There are a few dry-curing meat producers in New Zealand, but due to globalization, many portions of meat are now imported from Spain or Italy.

However, in New Zealand, some areas have the quality of the soil, farming practices, feed, and dedication to animal husbandry that produce the desired outcomes.

After studying, making, and writing about dry-cured meats for a few decades (yes, I look young; you should see me without a beard!) and having one of the largest websites in the world on meat curing, I am giving an opinion-based rundown on the commercially available product where I often reside in New Zealand.
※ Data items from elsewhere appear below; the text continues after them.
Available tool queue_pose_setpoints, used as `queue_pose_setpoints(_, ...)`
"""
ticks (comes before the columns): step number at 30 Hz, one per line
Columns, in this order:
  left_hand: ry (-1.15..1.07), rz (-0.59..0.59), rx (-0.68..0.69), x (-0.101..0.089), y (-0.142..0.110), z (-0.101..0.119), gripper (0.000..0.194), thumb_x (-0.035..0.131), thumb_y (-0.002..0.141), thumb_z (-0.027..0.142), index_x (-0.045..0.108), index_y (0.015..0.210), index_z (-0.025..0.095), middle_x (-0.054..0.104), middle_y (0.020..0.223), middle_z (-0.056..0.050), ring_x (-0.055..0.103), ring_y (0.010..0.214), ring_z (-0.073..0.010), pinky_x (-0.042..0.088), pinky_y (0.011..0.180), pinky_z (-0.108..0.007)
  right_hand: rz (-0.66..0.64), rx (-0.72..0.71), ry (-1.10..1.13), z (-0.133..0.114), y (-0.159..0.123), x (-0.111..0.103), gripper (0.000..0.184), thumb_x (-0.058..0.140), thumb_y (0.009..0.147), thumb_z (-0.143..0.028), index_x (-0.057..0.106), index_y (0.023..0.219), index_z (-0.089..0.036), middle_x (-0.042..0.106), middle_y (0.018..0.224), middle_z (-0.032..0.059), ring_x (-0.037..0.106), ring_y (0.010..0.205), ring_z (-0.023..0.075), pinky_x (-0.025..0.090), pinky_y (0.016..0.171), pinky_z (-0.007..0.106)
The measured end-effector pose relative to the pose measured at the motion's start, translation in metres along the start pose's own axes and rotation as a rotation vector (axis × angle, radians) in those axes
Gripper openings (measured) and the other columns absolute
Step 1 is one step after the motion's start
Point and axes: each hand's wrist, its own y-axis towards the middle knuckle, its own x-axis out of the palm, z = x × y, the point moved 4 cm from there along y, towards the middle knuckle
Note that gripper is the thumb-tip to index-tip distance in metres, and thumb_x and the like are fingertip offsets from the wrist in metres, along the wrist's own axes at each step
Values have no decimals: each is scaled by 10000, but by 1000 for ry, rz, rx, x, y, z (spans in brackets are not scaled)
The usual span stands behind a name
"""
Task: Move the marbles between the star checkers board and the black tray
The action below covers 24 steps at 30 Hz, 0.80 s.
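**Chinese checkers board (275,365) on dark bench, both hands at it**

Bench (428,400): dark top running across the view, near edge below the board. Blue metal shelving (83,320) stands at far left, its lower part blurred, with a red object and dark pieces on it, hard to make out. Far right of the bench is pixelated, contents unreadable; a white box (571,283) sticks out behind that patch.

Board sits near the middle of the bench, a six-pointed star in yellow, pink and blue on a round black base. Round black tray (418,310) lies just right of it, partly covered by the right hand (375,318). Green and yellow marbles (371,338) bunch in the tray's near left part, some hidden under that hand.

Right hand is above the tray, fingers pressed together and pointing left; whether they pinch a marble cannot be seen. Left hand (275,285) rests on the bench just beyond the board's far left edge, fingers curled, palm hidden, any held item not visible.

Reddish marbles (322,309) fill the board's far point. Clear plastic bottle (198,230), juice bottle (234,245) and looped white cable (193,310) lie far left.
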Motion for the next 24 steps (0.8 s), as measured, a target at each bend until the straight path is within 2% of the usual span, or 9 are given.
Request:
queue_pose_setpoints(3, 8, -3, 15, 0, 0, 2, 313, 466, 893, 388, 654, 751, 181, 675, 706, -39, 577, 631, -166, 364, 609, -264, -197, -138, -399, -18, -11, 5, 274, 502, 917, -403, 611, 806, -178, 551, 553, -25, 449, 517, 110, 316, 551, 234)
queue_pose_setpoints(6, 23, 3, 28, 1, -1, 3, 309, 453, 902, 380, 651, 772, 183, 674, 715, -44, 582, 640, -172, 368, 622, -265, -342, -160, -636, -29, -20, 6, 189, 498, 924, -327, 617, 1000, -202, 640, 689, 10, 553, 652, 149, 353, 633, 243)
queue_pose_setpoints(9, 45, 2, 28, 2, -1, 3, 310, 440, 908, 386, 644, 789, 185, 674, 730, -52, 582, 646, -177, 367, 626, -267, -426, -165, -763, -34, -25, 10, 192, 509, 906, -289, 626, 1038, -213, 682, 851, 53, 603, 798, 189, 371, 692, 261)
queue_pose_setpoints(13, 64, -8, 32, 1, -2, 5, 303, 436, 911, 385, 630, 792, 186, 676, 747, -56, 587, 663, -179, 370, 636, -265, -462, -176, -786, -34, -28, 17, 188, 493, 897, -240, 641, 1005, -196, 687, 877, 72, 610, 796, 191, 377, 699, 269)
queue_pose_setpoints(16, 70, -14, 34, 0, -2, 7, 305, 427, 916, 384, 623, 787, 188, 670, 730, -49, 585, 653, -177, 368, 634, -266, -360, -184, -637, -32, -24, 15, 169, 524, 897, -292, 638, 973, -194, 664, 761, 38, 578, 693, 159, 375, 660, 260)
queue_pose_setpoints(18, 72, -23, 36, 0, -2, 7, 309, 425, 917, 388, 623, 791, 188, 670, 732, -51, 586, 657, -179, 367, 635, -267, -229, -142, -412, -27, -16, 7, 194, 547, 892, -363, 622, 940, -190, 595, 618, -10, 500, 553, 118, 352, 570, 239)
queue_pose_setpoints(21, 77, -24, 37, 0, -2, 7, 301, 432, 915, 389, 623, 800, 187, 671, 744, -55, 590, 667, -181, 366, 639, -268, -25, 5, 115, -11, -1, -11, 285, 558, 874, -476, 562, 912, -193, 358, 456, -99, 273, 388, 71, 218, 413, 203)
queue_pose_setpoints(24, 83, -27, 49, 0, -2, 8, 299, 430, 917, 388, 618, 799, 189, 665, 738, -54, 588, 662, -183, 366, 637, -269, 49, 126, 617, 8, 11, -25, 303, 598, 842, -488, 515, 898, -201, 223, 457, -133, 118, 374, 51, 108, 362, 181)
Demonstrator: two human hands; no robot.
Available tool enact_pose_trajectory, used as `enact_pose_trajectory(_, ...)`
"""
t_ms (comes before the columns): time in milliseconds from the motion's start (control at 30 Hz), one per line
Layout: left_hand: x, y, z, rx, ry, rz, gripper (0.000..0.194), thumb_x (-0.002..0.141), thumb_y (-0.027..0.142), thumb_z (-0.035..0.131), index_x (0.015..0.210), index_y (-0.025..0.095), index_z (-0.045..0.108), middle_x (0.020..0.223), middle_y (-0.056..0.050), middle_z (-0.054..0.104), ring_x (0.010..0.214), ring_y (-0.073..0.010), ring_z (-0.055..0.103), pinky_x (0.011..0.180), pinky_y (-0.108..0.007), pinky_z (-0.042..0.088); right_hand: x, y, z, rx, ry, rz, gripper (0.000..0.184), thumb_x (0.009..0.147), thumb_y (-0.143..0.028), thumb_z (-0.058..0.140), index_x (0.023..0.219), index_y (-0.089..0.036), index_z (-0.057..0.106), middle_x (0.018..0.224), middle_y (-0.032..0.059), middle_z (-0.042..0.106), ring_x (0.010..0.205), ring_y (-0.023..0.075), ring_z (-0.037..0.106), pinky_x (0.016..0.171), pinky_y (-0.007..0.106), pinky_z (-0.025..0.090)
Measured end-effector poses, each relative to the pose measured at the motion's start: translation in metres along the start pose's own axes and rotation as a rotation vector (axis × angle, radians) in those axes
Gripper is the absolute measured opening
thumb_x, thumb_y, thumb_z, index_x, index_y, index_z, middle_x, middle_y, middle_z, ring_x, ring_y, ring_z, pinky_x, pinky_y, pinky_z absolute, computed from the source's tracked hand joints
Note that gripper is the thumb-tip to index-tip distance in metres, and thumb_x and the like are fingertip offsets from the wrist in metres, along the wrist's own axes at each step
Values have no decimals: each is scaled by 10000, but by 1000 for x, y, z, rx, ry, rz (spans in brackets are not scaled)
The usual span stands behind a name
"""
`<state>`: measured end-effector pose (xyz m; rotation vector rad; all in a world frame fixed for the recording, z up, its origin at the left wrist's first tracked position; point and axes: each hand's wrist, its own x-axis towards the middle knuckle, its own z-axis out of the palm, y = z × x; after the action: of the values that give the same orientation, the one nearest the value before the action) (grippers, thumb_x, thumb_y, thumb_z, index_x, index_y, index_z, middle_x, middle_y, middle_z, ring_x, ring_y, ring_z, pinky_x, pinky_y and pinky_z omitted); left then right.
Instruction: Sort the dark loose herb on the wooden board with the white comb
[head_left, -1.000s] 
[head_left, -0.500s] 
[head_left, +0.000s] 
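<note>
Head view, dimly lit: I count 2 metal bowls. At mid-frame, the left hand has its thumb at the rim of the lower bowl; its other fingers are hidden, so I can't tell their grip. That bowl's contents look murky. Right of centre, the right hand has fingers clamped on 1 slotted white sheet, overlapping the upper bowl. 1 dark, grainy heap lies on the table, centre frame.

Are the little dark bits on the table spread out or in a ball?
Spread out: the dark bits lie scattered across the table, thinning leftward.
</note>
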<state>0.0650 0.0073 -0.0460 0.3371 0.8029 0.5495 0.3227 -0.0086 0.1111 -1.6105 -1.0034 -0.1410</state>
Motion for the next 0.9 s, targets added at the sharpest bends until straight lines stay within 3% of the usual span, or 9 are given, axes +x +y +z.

Passionate Artisanal New Zealand Producers – Summary I’ll elaborate below.

  • Poaka
  • A Lady Butcher
  • Salash 
  • Gathered Game
  • Zaroa

The cornerstone to achieving good quality dry-cured meats of animals that are farmed I feel it quality of meat, feed, and quick death (due to adrenaline/hormones realised when animal is stressed not good of meat I hear, also ethics).

Because of New Zealand’s wild free-ranging animals, you get meats, beyond organic. Wild animals will however produce varied outcomes sometimes too!

I am rather fond of it and have been procuring and curing it for nearly twenty years now.

I will focus on quality artesian products, rather than what I call factory cured meats, which are driven purely by profit and lack passion for driving the craft.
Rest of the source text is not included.